Die Eheleute bezogen eine Wohnung in Berlin-Neukölln. Else Linke brachte 1925, 1926 und 1927 die gemeinsamen Kinder Martin, Johanna und Wolfgang zur Welt. Emil Linke trat im April 1926 der Kommunistischen Partei Deutschlands (KPD) bei und war aktiv politisch tätig. In den Familiendokumenten findet sich ein Schreiben von Emil Linke an das Exekutivkomitee der Komintern in Moskau vom 1. Juli 1936, in dem er seine Funktionen in der Neuköllner Zeit auflistet (siehe Link unten).

Die Linkes erlebten die Weltwirtschaftskrise wie viele andere Arbeiter: Für einen Tageslohn konnte man am Abend gerade noch eine Schachtel Streichhölzer erwerben. Die Wohnbedingungen waren bei ständig steigenden Mieten katastrophal. Zwischen 1924 und 1930 zog Familie Linke vier Mal innerhalb Neuköllns um, um bezahlbaren Wohnraum zu haben. Ihre letzte Anschrift war die Böhmische Straße 28a. Hier lebten die Eheleute mit ihren drei Kindern in Stube, Flur und Küche. 1931 eröffneten die Nazis in der Richardstraße 35, in unmittelbarer Nachbarschaft, ein SA-Sturmlokal, die Richardsburg. Das Haus, in dem sich dieses Lokal befand, war der größte Hinterhofbau Neuköllns. In fünf Hinterhöfen lebten vorwiegend Arbeiter unter den denkbar schlechtesten Bedingungen. Die Vermietung des Lokals im Vorderhaus an die SA war eine offene Provokation. Im gleichen Jahr organisierten Else und Emil Linke aus Protest gegen den Vermieter einen Mieterstreik. Die Mieten wurden bei einem Notar eingezahlt und es wurde zu einer Protestdemonstration aufgerufen. Die SA sollte wieder raus!! Emil Linke war der Mitinitiator des Protestes und Else Linke mobilisierte die Genossinnen, Genossen und Sympathisanten. Bei einem von den Nazis initiierten bewaffneten Zusammenstoß vor der Richardsburg wurde der Gastwirt Böwe tödlich verletzt. Daraufhin wurden viele Genossen verhaftet, darunter auch Emil Linke. Er wurde gemeinsam mit weiteren Genossen im sogenannten Richardstraßen-Prozess (auch bekannt unter Mieterstreikprozess Richardstraße) angeklagt, den Gastwirt Böwe im Verlauf der bewaffneten Auseinandersetzung erschossen zu haben. Verteidigt wurden die Genossen von Hans Litten, bekannt als Rechtsanwalt, der politisch engagierte Arbeiter vertrat, und entschiedener Gegner der Faschisten. Der Prozess musste wegen Mangels an Beweisen eingestellt werden. Diese Einstellung bedeutete juristisch gesehen noch keinen Unschuldsbeweis. Emil Linke wurde wieder freigelassen, verlor aber seine Arbeit.

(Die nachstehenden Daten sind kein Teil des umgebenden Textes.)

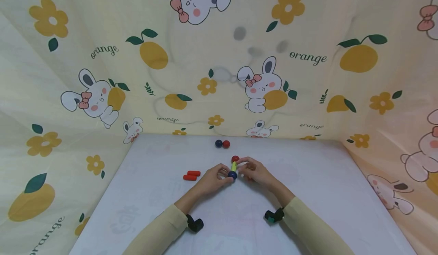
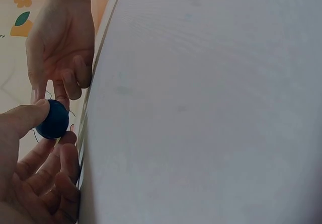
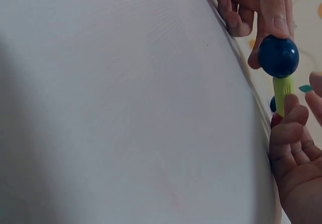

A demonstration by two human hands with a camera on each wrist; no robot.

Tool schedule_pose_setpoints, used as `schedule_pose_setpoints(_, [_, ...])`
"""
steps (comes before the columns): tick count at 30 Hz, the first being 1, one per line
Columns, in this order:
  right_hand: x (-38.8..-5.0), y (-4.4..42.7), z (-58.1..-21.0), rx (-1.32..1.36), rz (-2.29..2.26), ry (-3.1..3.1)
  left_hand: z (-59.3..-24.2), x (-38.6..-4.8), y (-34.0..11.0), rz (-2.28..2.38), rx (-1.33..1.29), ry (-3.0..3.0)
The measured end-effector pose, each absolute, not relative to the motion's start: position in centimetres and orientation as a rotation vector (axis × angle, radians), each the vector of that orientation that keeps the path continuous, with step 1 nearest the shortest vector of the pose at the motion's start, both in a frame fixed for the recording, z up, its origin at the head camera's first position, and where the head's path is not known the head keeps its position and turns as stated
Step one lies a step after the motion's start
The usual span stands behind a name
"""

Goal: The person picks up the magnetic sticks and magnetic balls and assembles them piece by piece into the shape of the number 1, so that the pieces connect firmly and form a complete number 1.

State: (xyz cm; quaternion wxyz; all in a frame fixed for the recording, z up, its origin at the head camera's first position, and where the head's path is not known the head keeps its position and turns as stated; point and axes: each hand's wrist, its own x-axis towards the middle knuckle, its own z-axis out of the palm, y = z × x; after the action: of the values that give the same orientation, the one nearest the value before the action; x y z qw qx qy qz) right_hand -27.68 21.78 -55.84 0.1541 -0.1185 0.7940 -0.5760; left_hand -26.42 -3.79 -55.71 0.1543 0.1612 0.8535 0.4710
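A yellow-green rod (image 1: 234, 166) stands between a red ball (image 1: 235, 158) at its far end and a dark blue ball (image 1: 232, 175) at its near end. My left hand (image 1: 213, 179) pinches the blue ball (image 2: 53, 119), thumb on one side and fingers on the other. Beside the rod and the red ball is my right hand (image 1: 256, 172), its fingers loosely bent. In the right wrist view, its fingertips overlap the rod (image 3: 282, 90); other fingertips at the right edge show apart from it. Whether the right hand touches the rod is unclear.
Two red rods (image 1: 191, 176) lie side by side to the left of my left hand. Farther back, another blue ball (image 1: 218, 144) and another red ball (image 1: 226, 144) sit together on the white table (image 1: 301, 163). A printed cloth (image 1: 191, 80) hangs around the table.
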Motion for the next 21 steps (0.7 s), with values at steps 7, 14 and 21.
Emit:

Am 27. Februar 1933, in der Nacht des Reichstagsbrandes, wurde Emil Linke neben weiteren tausenden Gegnern der Nazis verhaftet. Er kam zunächst ins Gefängnis Spandau, dann ins KZ Sonnenburg. Im Juli 1933 wurde er aus dem KZ entlassen. 1935 wurde der Richardstraßen-Prozess erneut aufgerollt. Emil Linke wurde von der Gestapo zum Verhör vorgeladen. Um einer erneuten Verhaftung, Anklage und der unter den gegebenen politischen Umständen wahrscheinlichen Verurteilung zu entgehen, floh Emil Linke mit weiteren von Anklage bedrohten Genossen auf Weisung der KPD nach Prag.

Emil Linke gelangte gemeinsam mit seinem Genossen Josef Erdmann, auch er ein Aktiver im Mieterstreik Richardstraße, nach Prag. Zu den Details seiner Flucht gibt es keine Überlieferungen.

Unabhängige Juristen der „Prager Union für Recht und Freiheit“ befragten die nach Prag geflohenen Genossen, darunter auch Emil Linke, als Zeugen im Gegenprozess zum in Deutschland von den Nazis angezettelten Richardstraßen-Prozess. Sie kamen am 4. März 1936 abschließend zu der Beurteilung, dass Emil Linke einen Antrag auf Revision der Anklage stellen müsse, da er unschuldig sei. Darüber berichtet die Arbeiter Illustrierte Zeitung in ihrer Ausgabe Nr. 17/1936 (siehe Link unten). Als Kommunist vor einem Gericht der Nazis in Revision zu gehen, hätte allerdings mit großer Wahrscheinlichkeit tödliche Konsequenzen für Emil Linke gehabt. Da er inzwischen von der Gestapo in Deutschland steckbrieflich gesucht wurde, gab ihm die im Untergrund tätige KPD die Weisung zur Emigration in die UdSSR.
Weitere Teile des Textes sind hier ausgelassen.